▶ [Directions for this task] Where the records below reach the line containing "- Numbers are", start transcribing, and end with the line containing "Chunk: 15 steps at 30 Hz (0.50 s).", exactly and with nothing else added.
---
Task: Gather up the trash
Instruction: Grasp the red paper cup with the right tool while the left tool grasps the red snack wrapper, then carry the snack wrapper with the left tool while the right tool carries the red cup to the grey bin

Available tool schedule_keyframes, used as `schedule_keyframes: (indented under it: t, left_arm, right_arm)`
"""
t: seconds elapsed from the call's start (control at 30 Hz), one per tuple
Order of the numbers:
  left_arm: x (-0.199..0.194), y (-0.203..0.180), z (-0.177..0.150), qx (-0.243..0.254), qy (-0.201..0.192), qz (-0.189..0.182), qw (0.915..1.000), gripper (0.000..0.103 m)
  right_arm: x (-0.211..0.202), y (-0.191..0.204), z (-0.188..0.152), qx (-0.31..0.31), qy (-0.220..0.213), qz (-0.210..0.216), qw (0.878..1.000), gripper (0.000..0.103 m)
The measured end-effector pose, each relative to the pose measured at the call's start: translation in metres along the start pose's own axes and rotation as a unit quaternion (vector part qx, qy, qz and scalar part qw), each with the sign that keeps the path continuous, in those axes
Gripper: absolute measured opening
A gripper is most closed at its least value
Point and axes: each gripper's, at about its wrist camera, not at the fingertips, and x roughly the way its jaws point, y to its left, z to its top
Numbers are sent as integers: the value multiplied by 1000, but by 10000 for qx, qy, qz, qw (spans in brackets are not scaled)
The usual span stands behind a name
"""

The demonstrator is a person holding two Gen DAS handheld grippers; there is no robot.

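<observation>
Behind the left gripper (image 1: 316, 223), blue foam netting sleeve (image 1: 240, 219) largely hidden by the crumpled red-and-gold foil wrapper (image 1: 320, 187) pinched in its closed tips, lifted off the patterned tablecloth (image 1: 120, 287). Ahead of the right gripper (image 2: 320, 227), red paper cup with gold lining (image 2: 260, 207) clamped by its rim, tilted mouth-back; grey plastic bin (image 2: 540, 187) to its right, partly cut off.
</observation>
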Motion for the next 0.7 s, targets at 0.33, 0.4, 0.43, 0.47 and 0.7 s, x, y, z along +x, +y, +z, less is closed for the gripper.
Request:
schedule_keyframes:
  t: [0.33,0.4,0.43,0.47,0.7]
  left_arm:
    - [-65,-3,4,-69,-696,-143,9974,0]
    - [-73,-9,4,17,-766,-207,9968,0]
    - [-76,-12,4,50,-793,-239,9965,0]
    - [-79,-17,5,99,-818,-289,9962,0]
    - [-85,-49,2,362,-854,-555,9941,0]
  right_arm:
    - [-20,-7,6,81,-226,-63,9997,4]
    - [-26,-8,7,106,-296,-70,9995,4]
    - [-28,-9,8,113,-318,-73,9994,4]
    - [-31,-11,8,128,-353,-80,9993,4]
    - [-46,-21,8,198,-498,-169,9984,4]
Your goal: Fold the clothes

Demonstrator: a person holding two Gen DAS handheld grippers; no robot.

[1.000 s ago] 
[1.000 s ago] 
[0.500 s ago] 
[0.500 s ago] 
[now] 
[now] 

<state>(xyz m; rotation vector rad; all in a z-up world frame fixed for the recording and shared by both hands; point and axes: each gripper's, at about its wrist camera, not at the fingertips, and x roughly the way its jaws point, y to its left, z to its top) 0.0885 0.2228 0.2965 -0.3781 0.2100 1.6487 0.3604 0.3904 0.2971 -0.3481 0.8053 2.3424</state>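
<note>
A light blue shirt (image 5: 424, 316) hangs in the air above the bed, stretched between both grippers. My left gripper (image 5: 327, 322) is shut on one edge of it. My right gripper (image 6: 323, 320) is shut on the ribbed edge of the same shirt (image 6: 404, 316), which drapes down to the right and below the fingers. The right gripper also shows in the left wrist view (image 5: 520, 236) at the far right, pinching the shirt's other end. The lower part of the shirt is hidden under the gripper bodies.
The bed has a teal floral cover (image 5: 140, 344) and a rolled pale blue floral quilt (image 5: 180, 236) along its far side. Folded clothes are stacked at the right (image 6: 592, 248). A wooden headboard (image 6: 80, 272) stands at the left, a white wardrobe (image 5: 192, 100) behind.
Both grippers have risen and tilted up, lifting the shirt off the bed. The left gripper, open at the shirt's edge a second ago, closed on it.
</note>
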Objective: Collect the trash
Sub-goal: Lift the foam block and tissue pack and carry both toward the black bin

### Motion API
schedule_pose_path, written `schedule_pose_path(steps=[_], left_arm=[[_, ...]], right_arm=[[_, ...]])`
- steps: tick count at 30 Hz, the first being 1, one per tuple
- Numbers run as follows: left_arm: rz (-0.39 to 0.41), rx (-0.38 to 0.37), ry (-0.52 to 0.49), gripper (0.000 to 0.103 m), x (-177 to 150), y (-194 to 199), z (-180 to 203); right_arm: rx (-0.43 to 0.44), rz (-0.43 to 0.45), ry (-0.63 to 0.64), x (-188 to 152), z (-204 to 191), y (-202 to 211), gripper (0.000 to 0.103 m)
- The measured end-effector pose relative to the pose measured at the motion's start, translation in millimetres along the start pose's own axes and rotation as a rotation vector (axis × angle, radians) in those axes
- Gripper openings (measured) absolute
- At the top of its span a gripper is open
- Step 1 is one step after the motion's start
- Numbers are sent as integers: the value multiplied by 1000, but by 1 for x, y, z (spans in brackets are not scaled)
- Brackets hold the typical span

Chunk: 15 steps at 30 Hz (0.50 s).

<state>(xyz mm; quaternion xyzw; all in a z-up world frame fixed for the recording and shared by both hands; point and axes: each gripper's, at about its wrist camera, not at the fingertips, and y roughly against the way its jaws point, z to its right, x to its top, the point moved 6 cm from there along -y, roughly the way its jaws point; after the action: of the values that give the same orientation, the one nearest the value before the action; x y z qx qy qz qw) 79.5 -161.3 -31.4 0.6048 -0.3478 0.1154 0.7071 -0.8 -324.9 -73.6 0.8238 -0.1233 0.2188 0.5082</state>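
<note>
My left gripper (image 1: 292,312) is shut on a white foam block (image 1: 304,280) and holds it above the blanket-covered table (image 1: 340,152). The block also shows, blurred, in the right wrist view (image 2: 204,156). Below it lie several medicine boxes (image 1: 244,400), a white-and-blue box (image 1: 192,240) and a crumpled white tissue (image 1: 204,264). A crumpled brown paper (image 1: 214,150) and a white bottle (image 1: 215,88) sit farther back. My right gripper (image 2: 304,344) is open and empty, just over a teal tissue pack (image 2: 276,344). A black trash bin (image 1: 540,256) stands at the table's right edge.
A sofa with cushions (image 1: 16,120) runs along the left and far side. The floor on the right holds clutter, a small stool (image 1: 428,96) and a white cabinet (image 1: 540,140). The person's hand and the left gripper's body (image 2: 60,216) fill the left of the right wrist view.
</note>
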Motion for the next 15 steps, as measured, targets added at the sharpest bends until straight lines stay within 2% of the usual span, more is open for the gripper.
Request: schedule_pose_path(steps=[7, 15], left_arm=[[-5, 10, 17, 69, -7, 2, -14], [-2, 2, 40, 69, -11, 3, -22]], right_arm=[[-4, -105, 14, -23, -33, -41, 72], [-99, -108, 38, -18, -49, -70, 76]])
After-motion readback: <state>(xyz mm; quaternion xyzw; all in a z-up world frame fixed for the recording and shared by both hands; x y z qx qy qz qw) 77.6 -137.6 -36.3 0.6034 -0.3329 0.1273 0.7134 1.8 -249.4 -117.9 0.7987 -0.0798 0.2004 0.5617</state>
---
▶ [Exercise solution]
- Numbers are sent as integers: the value multiplied by 1000, but by 1 for x, y, z (spans in brackets are not scaled)
- Brackets hold the typical span

Chunk: 15 steps at 30 Hz (0.50 s).

Now the exercise is complete.